--- Brief ---
Restrict the output to the lines below starting at the one that contains "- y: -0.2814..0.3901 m" and ending at the one that contains "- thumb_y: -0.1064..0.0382", and restate them word for word, both ends included.

--

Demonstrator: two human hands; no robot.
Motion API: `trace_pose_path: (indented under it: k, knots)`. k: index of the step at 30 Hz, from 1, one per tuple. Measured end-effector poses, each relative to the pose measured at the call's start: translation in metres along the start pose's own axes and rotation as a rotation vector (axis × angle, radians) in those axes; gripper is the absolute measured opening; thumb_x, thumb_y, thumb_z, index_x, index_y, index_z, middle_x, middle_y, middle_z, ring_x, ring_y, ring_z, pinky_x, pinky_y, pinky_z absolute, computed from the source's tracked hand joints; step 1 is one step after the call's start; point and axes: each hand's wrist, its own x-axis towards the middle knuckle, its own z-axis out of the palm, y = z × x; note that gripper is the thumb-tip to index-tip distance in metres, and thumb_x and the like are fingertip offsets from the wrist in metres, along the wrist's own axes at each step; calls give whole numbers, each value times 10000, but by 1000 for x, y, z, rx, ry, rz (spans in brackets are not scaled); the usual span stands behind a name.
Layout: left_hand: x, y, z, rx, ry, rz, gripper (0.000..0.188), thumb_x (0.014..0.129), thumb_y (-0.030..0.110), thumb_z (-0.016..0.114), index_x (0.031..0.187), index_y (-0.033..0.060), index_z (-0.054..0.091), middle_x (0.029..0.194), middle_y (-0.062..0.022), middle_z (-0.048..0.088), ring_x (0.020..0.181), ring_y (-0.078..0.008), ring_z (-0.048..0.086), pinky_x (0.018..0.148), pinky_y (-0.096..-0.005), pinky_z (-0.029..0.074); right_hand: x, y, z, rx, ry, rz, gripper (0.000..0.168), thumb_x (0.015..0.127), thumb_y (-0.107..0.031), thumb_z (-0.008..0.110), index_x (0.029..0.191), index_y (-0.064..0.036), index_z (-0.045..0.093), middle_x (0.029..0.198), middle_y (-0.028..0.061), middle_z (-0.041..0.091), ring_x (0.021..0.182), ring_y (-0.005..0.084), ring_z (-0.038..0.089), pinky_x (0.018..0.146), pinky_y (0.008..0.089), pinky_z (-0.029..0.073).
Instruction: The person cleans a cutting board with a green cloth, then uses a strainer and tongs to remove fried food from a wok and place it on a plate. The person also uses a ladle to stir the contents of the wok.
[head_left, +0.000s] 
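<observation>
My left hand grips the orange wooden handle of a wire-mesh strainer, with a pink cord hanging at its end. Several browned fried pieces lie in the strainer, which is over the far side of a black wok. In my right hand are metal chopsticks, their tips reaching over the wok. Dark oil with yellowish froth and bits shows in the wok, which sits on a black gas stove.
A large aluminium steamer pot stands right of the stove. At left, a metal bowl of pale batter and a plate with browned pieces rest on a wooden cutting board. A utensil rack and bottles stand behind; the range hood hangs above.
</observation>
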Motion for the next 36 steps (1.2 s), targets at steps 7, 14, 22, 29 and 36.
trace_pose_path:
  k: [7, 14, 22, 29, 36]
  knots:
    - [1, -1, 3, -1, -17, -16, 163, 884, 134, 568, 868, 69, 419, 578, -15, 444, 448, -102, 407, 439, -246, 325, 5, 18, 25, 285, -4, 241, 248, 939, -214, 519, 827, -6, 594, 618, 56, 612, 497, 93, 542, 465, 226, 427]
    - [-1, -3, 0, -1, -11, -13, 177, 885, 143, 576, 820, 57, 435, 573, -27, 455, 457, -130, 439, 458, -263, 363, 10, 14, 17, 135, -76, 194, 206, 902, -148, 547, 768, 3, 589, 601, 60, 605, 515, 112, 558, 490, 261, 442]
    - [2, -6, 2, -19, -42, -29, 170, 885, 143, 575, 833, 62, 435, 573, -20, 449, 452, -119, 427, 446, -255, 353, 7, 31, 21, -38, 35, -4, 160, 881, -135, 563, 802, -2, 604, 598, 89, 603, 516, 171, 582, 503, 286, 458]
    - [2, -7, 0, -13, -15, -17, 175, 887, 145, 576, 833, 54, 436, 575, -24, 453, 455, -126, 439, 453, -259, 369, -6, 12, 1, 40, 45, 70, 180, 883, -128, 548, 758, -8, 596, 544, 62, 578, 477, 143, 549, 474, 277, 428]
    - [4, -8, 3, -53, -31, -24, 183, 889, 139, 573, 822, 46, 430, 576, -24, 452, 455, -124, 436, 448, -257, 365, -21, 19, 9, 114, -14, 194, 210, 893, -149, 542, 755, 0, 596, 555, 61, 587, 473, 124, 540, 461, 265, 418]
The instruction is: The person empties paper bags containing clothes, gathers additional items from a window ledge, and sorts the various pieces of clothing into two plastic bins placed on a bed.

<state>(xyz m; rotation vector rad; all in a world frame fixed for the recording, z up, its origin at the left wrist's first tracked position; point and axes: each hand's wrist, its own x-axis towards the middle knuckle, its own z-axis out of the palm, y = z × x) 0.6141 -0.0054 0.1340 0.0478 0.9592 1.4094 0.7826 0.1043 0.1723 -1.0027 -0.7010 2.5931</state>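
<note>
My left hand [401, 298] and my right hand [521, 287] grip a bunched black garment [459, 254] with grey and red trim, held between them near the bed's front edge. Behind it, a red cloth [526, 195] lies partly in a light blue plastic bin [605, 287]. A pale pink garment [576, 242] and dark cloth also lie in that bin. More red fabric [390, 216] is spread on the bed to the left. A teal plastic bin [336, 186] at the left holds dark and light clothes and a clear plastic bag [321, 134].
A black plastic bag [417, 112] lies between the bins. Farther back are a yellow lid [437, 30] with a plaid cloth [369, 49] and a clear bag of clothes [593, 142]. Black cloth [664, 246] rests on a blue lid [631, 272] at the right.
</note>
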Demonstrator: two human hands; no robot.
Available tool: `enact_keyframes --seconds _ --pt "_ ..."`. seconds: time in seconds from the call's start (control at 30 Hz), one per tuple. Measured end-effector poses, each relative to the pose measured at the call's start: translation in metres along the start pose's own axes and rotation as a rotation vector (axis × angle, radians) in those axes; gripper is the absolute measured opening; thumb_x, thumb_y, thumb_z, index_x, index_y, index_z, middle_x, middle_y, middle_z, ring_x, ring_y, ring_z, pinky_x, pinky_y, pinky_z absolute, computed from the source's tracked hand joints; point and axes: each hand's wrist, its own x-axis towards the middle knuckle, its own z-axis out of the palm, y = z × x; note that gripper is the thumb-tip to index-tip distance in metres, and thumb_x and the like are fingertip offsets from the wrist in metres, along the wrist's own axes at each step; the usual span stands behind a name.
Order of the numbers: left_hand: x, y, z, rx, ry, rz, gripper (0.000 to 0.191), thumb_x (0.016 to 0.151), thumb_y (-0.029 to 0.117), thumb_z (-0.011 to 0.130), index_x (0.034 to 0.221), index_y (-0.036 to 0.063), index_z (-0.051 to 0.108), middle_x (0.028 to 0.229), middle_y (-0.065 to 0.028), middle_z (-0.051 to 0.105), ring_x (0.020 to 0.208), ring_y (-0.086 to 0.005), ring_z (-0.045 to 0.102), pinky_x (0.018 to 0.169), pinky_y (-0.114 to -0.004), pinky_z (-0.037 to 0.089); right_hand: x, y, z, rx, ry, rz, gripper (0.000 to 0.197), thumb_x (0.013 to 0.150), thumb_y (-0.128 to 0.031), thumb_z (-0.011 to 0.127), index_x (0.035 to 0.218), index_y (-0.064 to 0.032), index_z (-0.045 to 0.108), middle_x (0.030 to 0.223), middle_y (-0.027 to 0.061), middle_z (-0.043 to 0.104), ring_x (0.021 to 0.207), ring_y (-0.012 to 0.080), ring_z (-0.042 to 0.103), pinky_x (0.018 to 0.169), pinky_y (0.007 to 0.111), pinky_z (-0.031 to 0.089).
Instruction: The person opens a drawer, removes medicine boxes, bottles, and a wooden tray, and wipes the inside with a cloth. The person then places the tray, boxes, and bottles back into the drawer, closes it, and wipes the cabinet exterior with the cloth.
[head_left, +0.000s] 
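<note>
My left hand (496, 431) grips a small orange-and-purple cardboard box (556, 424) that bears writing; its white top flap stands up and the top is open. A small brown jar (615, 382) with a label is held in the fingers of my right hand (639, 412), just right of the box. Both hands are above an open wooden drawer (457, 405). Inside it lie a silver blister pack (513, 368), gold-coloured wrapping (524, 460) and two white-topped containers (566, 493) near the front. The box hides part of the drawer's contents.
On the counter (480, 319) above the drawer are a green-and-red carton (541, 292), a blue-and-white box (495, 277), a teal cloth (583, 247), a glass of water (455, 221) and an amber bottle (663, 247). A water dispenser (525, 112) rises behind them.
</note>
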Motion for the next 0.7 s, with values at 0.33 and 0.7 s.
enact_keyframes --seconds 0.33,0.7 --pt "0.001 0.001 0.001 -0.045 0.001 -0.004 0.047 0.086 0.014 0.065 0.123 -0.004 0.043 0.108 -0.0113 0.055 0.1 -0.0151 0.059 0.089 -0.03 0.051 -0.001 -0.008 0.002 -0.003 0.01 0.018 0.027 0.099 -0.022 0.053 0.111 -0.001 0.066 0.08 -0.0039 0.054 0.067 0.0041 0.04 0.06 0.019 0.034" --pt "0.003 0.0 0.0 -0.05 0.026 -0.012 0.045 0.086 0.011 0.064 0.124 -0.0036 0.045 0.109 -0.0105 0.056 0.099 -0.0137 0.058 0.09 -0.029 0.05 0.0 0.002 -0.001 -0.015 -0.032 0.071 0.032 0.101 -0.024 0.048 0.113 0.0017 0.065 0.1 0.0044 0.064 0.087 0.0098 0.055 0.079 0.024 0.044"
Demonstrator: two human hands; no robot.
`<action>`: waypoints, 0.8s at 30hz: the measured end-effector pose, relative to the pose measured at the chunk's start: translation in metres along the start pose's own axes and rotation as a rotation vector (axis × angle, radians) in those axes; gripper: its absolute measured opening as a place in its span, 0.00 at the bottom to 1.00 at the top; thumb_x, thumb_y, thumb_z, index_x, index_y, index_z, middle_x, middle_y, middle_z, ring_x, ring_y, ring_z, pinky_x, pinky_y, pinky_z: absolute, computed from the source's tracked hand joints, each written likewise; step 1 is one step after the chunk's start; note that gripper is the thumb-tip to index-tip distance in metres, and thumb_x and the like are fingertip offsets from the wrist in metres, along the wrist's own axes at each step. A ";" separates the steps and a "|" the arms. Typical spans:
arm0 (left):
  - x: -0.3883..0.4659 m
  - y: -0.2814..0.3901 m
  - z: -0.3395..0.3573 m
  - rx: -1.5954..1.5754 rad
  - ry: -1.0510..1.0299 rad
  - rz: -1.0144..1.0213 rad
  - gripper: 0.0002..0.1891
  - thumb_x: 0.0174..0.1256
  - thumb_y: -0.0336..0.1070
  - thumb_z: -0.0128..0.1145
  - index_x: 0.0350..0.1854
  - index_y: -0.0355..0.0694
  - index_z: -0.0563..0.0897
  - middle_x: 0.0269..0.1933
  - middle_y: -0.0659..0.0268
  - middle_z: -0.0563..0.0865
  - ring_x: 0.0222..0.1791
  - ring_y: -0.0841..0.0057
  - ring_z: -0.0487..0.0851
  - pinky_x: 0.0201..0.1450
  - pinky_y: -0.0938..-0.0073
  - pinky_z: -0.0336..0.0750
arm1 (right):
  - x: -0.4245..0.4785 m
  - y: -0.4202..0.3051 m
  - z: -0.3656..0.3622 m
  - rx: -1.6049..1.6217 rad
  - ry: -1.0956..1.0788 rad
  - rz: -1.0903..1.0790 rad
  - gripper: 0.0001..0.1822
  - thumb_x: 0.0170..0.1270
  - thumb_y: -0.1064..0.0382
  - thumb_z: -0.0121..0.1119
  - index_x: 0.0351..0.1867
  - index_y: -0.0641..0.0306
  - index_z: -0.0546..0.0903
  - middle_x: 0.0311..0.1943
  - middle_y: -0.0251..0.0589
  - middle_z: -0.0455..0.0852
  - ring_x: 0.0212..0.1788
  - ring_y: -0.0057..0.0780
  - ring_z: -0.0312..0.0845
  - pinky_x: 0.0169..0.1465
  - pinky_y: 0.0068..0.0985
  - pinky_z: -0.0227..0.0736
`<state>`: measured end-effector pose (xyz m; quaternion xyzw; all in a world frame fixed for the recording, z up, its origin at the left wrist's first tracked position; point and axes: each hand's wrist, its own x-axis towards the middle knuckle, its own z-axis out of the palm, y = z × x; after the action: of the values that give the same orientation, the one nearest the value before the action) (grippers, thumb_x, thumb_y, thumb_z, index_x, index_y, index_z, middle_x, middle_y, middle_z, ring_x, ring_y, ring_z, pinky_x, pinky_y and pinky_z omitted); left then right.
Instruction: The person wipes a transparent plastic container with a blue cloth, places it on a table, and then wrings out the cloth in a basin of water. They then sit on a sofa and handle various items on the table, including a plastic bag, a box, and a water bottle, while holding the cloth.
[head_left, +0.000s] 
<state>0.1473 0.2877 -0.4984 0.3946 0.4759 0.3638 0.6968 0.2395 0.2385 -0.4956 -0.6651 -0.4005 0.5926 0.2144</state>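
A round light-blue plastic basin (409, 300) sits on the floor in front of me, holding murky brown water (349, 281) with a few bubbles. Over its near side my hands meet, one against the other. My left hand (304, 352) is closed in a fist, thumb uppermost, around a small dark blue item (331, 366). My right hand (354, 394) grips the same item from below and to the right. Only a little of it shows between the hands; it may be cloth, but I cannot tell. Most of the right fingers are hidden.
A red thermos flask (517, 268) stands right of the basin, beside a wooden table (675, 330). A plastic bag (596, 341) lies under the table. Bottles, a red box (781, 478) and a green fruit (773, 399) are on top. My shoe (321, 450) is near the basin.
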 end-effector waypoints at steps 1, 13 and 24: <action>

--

--- Task solution ---
  - y: -0.2814..0.3901 m
  - z: -0.3395..0.3573 m
  - rx: -1.5954..1.5754 rad
  - ry: -1.0510..1.0299 rad
  - rz: -1.0144..1.0213 rad
  - gripper: 0.0002..0.1891
  - thumb_x: 0.0174..0.1256
  - thumb_y: -0.0336..0.1070
  - thumb_z: -0.0128..0.1145
  - index_x: 0.0350..0.1854
  - index_y: -0.0355..0.0694
  - index_z: -0.0563..0.0897
  - middle_x: 0.0269..0.1933
  - middle_y: -0.0659..0.0268
  - middle_z: -0.0563..0.0865
  - ring_x: 0.0222..0.1791
  - ring_y: -0.0841..0.0057
  - ring_z: -0.0487..0.0851
  - pinky_x: 0.0201..0.1450
  - pinky_y: -0.0938..-0.0073
  - pinky_z: -0.0336..0.0750
arm1 (right):
  - x: -0.4245..0.4785 m
  - y: -0.4202..0.3051 m
  - z: -0.3656..0.3622 m
  - rx: -1.6049..1.6217 rad
  - ry: -1.0956..1.0788 rad
  - rz: -1.0903..1.0790 rad
  - gripper: 0.0001..0.1822
  - thumb_x: 0.0170..0.1270
  - thumb_y: -0.1064..0.0382

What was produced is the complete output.